To put the numbers in perspective, the world currently emits about 38 gigatonnes of CO₂ each year from fossil fuels and industry. This means the entire global storage budget equates to less than 40 years of emissions at today's rate. If we compare with the historical record, human activity has released a cumulative 2,400 gigatonnes of CO₂ since the start of the Industrial Revolution. Of that total, about 1,300 gigatonnes has been absorbed by oceans and land ecosystems, while about 1,100 gigatonnes remains in the atmosphere today. In other words, the CO₂ still in the air already amounts to 75% of the underground storage limit.

Looking ahead, the Intergovernmental Panel on Climate Change (IPCC) projects that future emissions could vary widely, depending on how the world responds. On a low-emissions pathway (SSP1-1.9), annual emissions fall to net zero around mid-century, with the cumulative total since the Industrial Revolution reaching 2,700 gigatonnes by 2100. A medium pathway (SSP2-4.5), consistent with current national policies, pushes the total closer to 4,600 gigatonnes by 2100. In the high-emissions case (SSP5-8.5), humanity would generate 7,400 gigatonnes by the end of the century.

The IIASA's new analysis shows why this matters for policy. The IPCC assesses thousands of modelled pathways, not just a single low, medium, or high track. After applying strict geological, environmental, and societal safeguards, the authors set a "prudent" storage limit of 1,460 gigatonnes of CO₂ and estimated that even full use of this capacity would cut warming by only 0.7 °C. When you compare this limit with the wider ensemble of IPCC pathways, a significant share will breach it before 2100 if society leans heavily on underground injection, and virtually all will do so by 2200. This turns geologic storage from a presumed backstop into a scarce resource – one that should be managed carefully and reserved for the hardest-to-abate emissions in sectors like cement, steel, and aviation.

 

underground carbon injection storage 2050 2100 capacities scenarios

 

This study also raises questions of fairness. Countries such as the United States, Russia, and Saudi Arabia have large reserves of suitable geology, while others like India or those in the European Union face much tighter constraints. If storage becomes a traded commodity in future, vast flows of captured carbon may need to be shipped or piped across borders, raising issues of cost, safety, and equity.

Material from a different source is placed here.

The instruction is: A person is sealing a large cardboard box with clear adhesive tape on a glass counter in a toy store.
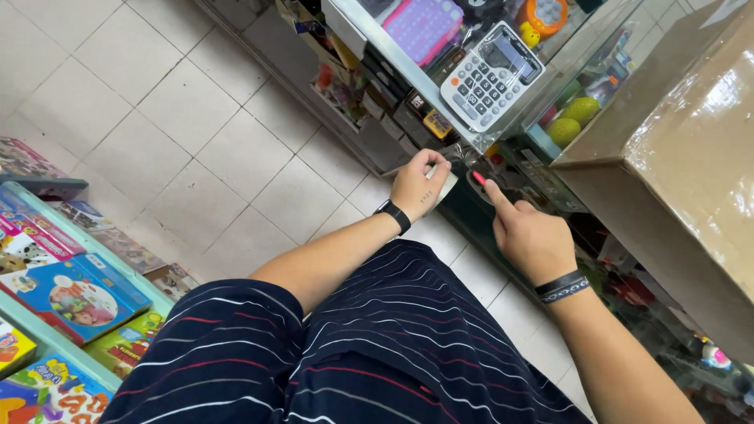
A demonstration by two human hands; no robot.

Until now, climate modelling often assumed that geologic storage could be scaled up almost without limit. The IIASA team shows that this is no longer the case. Current trends put humanity on course for 3 °C of global warming this century, so even if the maximum available storage capacity is used, the resulting drop of less than one degree would still leave temperatures above the 2 °C safety threshold. We therefore cannot rely on storage as a get-out-of-jail card. The only viable path forward is to slash emissions at the source, as quickly as possible, while using underground injection sparingly and strategically.

This is obviously bad news for climate change in the longer term. The safety margin that policymakers believed they had is far smaller than expected, and the clock is ticking faster. Decarbonisation efforts, already urgent, are now more important than ever.